EXERCISE DIRECTIONS. Output all of the material once more, so that every line matches the original exactly.

DATA SEGMENT.
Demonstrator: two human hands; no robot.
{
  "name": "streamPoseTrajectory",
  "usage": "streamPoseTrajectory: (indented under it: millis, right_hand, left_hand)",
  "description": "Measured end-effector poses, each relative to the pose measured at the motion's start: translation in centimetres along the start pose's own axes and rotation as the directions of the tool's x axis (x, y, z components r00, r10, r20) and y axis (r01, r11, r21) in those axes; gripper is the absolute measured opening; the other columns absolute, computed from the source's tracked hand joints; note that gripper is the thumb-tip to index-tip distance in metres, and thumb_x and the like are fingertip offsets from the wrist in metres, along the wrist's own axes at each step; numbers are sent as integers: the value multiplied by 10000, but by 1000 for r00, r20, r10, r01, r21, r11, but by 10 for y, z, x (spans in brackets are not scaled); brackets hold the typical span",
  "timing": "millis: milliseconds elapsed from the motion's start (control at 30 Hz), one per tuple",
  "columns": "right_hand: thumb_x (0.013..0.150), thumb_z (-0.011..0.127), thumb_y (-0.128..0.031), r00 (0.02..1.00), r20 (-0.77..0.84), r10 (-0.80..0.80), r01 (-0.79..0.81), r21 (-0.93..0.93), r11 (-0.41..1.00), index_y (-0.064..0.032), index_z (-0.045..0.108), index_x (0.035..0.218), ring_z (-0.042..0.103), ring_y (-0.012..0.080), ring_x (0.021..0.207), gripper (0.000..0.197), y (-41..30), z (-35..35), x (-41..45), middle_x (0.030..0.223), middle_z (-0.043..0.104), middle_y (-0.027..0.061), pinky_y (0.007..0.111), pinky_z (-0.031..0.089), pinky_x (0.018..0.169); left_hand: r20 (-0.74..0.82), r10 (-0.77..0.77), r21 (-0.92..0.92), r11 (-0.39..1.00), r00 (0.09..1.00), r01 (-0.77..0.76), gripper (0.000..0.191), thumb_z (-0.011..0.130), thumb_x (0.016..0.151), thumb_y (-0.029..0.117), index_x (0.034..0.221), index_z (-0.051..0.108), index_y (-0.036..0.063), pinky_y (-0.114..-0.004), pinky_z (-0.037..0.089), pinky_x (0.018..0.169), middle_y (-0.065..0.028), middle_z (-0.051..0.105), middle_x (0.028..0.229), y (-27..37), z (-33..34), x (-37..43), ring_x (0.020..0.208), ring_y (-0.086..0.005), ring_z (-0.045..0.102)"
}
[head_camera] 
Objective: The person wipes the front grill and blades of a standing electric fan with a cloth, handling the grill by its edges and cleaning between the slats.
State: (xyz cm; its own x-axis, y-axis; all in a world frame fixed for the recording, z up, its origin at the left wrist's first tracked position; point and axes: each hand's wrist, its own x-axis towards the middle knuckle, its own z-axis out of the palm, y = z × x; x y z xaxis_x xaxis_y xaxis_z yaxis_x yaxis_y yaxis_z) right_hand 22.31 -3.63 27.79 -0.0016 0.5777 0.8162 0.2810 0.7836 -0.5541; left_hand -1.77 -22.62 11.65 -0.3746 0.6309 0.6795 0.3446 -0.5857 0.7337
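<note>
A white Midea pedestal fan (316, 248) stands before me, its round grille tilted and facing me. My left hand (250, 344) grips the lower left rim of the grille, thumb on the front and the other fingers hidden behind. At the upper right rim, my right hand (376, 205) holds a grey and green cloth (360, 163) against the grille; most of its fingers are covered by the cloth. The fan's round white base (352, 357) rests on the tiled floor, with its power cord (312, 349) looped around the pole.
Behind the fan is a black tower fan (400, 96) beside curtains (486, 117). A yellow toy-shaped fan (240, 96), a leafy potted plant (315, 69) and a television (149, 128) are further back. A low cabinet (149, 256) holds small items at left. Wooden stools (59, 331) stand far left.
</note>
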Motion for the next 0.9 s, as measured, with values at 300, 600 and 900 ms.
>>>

TASK OUTPUT.
Demonstrator: two human hands; no robot.
{
  "name": "streamPoseTrajectory",
  "usage": "streamPoseTrajectory: (indented under it: millis, right_hand, left_hand)",
  "description": "Measured end-effector poses, each relative to the pose measured at the motion's start: translation in centimetres along the start pose's own axes and rotation as the directions of the tool's x axis (x, y, z components r00, r10, r20) and y axis (r01, r11, r21) in those axes; gripper is the absolute measured opening; the other columns absolute, computed from the source's tracked hand joints; note that gripper is the thumb-tip to index-tip distance in metres, and thumb_x and the like are fingertip offsets from the wrist in metres, along the wrist's own axes at each step; numbers are sent as integers: the value multiplied by 10000, but by 1000 for r00, r20, r10, r01, r21, r11, but by 10 for y, z, x (spans in brackets are not scaled); brackets hold the typical span",
  "timing": "millis: milliseconds elapsed from the motion's start (control at 30 Hz), one per tuple",
  "columns": "right_hand: thumb_x (0.013..0.150), thumb_z (-0.011..0.127), thumb_y (-0.128..0.031), r00 (0.02..1.00), r20 (-0.77..0.84), r10 (-0.80..0.80), r01 (-0.79..0.81), r21 (-0.93..0.93), r11 (-0.41..1.00), index_y (-0.064..0.032), index_z (-0.045..0.108), index_x (0.035..0.218), ring_z (-0.042..0.103), ring_y (-0.012..0.080), ring_x (0.021..0.207), gripper (0.000..0.197), y (-41..30), z (-35..35), x (-41..45), middle_x (0.030..0.223), middle_z (-0.043..0.104), middle_y (-0.027..0.061), pinky_y (0.007..0.111), pinky_z (-0.031..0.089), pinky_x (0.018..0.169); left_hand: r20 (-0.74..0.82), r10 (-0.77..0.77), r21 (-0.92..0.92), r11 (-0.39..1.00), r00 (0.09..1.00), r01 (-0.77..0.76), gripper (0.000..0.191), thumb_z (-0.011..0.130), thumb_x (0.016..0.151), thumb_y (-0.029..0.117), index_x (0.034..0.221), index_z (-0.051..0.108), index_y (-0.036..0.063), pinky_y (-0.114..-0.004), pinky_z (-0.037..0.089), pinky_x (0.018..0.169), middle_y (-0.065..0.028), middle_z (-0.051..0.105), middle_x (0.028..0.229), y (-27..37), z (-33..34), x (-37..43), ring_x (0.020..0.208), ring_y (-0.086..0.005), ring_z (-0.045..0.102)"
}
[head_camera] 
Objective: The person wipes the front grill and blades of a standing electric fan with a cloth, handling the grill by its edges and cleaning between the slats.
State: (xyz cm; its own x-axis, y-axis; all in a world frame fixed for the recording, z up, its origin at the left wrist's first tracked position; point and axes: each hand's wrist, its own x-axis towards the middle knuckle, its own z-axis out of the palm, y = z × x; x y z xaxis_x xaxis_y xaxis_z yaxis_x yaxis_y yaxis_z) right_hand 22.31 -3.63 27.79 -0.0016 0.5777 0.8162 0.2810 0.7836 -0.5541; left_hand -1.77 -22.62 11.65 -0.3746 0.6309 0.6795 0.3446 -0.5857 0.7337
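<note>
A white Midea pedestal fan (316, 248) stands before me, its round grille tilted and facing me. My left hand (250, 344) grips the lower left rim of the grille, thumb on the front and the other fingers hidden behind. At the upper right rim, my right hand (376, 205) holds a grey and green cloth (360, 163) against the grille; most of its fingers are covered by the cloth. The fan's round white base (352, 357) rests on the tiled floor, with its power cord (312, 349) looped around the pole.
Behind the fan is a black tower fan (400, 96) beside curtains (486, 117). A yellow toy-shaped fan (240, 96), a leafy potted plant (315, 69) and a television (149, 128) are further back. A low cabinet (149, 256) holds small items at left. Wooden stools (59, 331) stand far left.
</note>
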Motion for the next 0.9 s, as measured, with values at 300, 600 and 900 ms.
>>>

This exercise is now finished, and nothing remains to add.